Give the number of lines in the data below that contain "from", and only that number.

━━━━━━━━━━

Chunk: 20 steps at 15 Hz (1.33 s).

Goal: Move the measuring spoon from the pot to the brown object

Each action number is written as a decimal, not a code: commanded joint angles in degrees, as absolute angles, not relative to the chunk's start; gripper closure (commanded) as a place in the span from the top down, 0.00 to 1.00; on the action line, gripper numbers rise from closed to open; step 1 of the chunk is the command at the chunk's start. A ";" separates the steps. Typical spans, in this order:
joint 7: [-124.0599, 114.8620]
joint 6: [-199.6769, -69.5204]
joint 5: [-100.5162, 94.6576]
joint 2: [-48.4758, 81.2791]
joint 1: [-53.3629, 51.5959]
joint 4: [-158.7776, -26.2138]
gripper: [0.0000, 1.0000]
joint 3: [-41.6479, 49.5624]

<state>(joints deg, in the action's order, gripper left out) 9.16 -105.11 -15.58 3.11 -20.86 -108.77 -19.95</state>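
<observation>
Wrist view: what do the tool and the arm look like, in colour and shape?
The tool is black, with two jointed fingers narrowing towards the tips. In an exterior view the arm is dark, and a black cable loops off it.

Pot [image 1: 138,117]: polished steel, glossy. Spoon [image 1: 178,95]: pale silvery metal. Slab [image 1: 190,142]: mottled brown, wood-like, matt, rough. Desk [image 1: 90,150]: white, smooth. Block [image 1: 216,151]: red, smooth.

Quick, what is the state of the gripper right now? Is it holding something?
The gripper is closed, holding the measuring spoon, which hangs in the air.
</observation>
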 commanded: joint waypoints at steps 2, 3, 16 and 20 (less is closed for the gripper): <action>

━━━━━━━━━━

**RESPONSE TO THIS TASK:**
2